ETH Zurich Inkbit MIT robotic hand 3D print (1)

3D printed in one go: A robotic hand made of varyingly rigid and elastic polymers. [Image courtesy of ETH Zurich/Thomas Buchner]

Researchers at ETH Zurich and a U.S. startup used slow-curing plastics to develop durable and robust robots from high-quality materials.

The team can now print these complex robots in one go and combine soft, elastic and rigid materials. This enables the creation of delicate structures and parts and parts with cavities as desired.

MIT spinoff Inkbit developed the new printing technology. ETH Zurich researchers developed several robotic applications and helped optimize the technology for use with slow-curing polymers. The researchers jointly published their work in the journal Nature.

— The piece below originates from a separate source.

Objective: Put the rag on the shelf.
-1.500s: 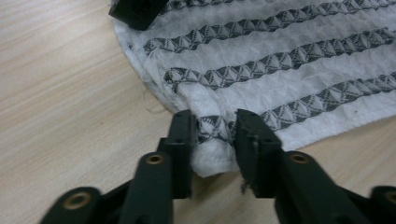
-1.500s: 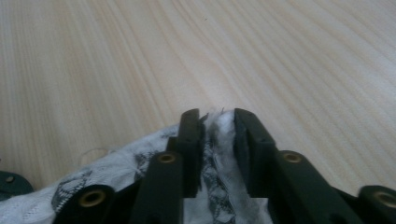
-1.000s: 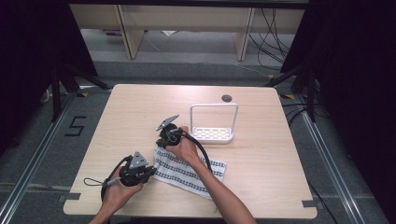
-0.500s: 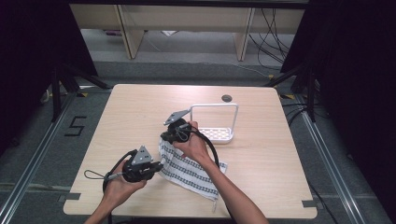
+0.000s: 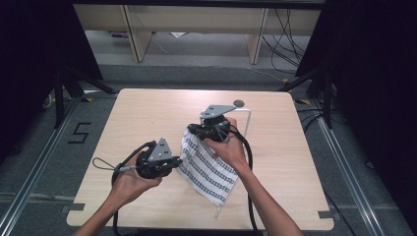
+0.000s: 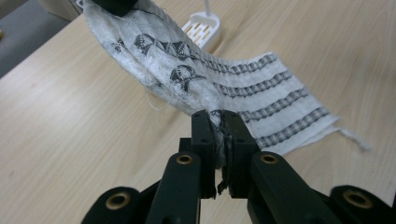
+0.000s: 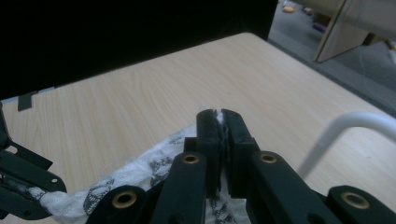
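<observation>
A white cloth (image 5: 206,169) with dark patterned stripes hangs stretched between my two grippers, its lower end trailing on the table. My left gripper (image 5: 179,160) is shut on one edge of the cloth; the left gripper view shows the fabric (image 6: 261,88) pinched between its jaws (image 6: 219,119). My right gripper (image 5: 193,130), higher and farther back, is shut on the cloth's upper edge. In the right gripper view its jaws (image 7: 219,116) clamp the fabric (image 7: 140,172), and the left gripper (image 7: 23,186) shows at the lower left holding the other end.
A white wire rack (image 5: 248,120) stands on the wooden table (image 5: 147,113) just behind the right hand, also seen as the rack (image 6: 203,28) and its bar (image 7: 336,126). A small dark round thing (image 5: 239,103) lies near the far edge. Cables trail from both grippers.
Both hands have risen and drawn the cloth up off the table. The right gripper moved up and to the right, the left followed, and the cloth now hangs taut between them.
</observation>
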A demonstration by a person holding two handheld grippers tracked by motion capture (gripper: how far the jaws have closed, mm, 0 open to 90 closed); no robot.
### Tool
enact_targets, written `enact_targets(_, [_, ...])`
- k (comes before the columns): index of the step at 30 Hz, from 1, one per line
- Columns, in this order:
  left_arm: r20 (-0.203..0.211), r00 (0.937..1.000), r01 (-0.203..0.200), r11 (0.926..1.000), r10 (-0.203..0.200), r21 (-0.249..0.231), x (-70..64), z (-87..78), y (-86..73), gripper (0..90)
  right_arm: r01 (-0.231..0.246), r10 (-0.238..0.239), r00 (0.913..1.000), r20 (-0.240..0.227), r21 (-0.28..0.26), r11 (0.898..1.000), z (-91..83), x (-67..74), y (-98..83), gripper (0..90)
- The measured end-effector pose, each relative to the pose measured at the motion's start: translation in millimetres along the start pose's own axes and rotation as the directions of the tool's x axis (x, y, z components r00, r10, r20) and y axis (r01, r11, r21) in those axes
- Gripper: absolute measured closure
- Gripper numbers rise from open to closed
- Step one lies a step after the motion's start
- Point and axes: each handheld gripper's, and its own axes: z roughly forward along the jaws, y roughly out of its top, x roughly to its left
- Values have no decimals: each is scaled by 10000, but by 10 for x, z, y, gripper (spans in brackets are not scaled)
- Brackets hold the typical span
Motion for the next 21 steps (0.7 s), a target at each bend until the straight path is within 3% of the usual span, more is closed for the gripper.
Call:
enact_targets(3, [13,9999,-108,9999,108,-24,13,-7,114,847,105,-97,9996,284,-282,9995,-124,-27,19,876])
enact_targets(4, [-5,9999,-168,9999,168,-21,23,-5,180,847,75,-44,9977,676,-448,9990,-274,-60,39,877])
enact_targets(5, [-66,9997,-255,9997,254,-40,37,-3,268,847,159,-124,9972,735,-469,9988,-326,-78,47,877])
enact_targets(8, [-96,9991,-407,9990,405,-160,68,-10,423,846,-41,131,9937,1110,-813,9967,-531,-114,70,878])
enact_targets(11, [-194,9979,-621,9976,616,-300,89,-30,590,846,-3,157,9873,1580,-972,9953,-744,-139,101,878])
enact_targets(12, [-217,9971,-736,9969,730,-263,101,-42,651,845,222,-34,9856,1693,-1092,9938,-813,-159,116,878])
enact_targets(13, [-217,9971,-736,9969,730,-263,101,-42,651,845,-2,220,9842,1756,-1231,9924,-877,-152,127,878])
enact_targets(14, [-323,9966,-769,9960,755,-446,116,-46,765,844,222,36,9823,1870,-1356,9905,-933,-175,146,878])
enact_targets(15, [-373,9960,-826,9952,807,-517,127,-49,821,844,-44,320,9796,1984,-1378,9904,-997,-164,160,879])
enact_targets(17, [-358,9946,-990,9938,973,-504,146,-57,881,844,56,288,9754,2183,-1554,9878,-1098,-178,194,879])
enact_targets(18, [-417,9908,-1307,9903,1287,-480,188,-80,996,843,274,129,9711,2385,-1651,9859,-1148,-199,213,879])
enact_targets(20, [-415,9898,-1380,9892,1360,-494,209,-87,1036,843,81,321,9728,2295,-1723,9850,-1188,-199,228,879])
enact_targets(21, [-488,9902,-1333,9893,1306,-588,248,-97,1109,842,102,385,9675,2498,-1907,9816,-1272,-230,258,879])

Using this new technology, the researchers succeeded for the first time in printing a robotic hand with bones, ligaments and tendons made of different polymers in one go.

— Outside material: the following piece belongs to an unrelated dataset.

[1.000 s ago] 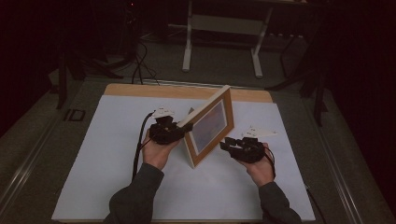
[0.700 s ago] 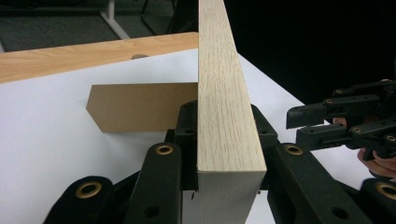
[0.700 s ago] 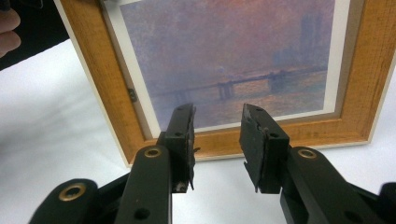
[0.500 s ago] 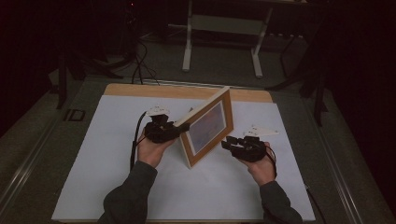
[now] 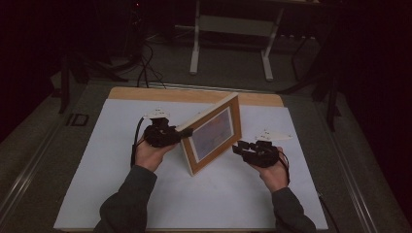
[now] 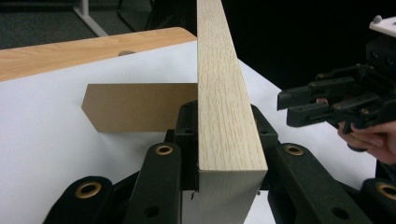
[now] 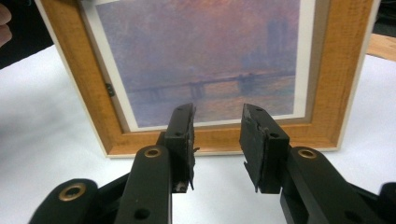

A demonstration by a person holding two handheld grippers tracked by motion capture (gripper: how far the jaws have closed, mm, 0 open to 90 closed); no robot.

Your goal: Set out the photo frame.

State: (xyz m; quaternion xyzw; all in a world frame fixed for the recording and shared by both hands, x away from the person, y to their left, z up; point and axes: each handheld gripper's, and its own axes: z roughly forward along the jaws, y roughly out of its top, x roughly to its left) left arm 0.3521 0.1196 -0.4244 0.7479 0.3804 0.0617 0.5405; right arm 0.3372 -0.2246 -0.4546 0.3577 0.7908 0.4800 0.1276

“We wouldn’t have been able to make this hand with the fast-​curing polyacrylates we’ve been using in 3D printing so far,” said Thomas Buchner, a doctoral student in the group of ETH Zurich robotics professor Robert Katzschmann and first author of the study. “We’re now using slow-​curing thiolene polymers. These have very good elastic properties and return to their original state much faster after bending than polyacrylates.”

The researchers say their methods make thiolene polymers ideal for producing the elastic ligaments of the robotic hand. They can also fine-tune the thiolenes’ stiffness to meet the requirements of soft robots.

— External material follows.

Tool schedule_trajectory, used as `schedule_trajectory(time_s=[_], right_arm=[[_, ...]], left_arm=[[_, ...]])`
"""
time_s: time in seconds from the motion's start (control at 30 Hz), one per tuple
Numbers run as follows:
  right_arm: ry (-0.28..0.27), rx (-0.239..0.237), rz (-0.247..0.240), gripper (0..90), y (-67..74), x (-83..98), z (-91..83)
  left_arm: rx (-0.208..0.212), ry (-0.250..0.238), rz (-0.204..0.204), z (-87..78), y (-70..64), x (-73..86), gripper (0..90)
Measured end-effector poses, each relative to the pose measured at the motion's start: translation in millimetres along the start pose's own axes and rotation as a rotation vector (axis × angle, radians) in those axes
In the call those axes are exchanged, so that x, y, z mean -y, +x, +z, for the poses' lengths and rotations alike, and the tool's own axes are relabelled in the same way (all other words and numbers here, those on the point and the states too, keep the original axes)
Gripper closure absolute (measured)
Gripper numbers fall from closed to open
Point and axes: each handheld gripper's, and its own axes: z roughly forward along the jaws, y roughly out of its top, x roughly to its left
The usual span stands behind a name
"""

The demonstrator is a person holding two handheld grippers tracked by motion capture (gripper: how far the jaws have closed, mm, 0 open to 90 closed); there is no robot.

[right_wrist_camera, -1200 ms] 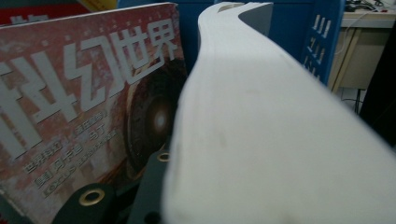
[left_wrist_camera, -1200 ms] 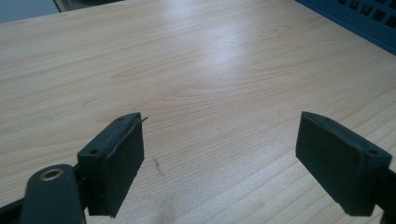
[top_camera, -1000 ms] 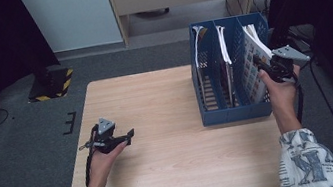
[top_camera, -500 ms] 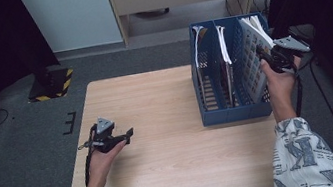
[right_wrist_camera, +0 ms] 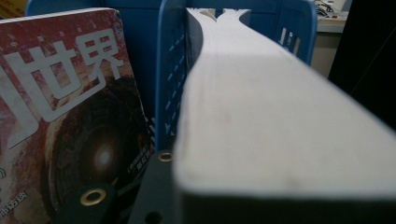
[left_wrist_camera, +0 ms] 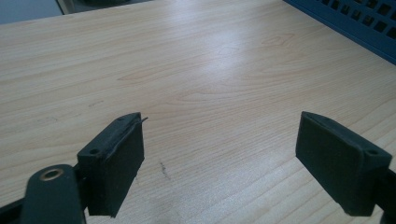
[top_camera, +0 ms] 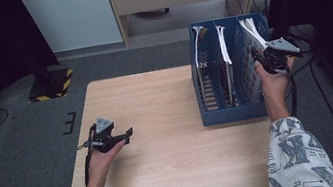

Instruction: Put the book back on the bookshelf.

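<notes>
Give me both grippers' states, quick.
Left gripper: open, empty, above the table.
Right gripper: shut on the book in the blue file rack.

Item count, per kind:

- Table (top_camera: pixel 177 173): one, with a light wooden top.
- File rack (top_camera: pixel 231 113): one, blue plastic, divided into three upright compartments.
- Books: three standing in the rack, one per compartment: left book (top_camera: pixel 198 43), middle book (top_camera: pixel 222 44), right book (top_camera: pixel 252 34).
- Hand-held grippers: two, the left gripper (top_camera: pixel 127 132) and the right gripper (top_camera: pixel 257 56), each with two black jaws.
- Hands: two, one on each gripper.
</notes>
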Motion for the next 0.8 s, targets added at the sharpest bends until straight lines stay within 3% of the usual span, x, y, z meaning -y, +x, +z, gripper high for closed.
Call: schedule_trajectory(time_s=[0.5,0.67,0.8], right_arm=[[-0.013,0.006,-0.025,72.7,7.4,5.2,-3.3],[-0.006,-0.013,-0.033,69.3,13.8,6.4,-2.7],[0.0,-0.014,-0.022,60.5,16.0,8.2,-2.2]], left_arm=[[0.0,-0.006,0.005,-1.7,-2.5,-1.3,15.2],[0.001,-0.008,0.004,-2.8,-2.1,-1.8,15.2],[0.001,-0.007,0.005,-2.7,-2.3,-1.7,15.2]])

“Robots made of soft materials, such as the hand we developed, have advantages over conventional robots made of metal. Because they’re soft, there is less risk of injury when they work with humans, and they are better suited to handling fragile goods,” Katzschmann said.

To accommodate the slow-curing polymers, researchers developed 3D printing further by adding a 3D laser scanner. The scanner immediately checks each printed layer for any surface irregularities. Instead of smoothing out uneven layers, the technology takes unevenness into account when printing the next layer.

“A feedback mechanism compensates for these irregularities when printing the next layer by calculating any necessary adjustments to the amount of material to be printed in real time and with pinpoint accuracy,” said Wojciech Matusik, a professor at the Massachusetts Institute of Technology (MIT) and co-​author of the study.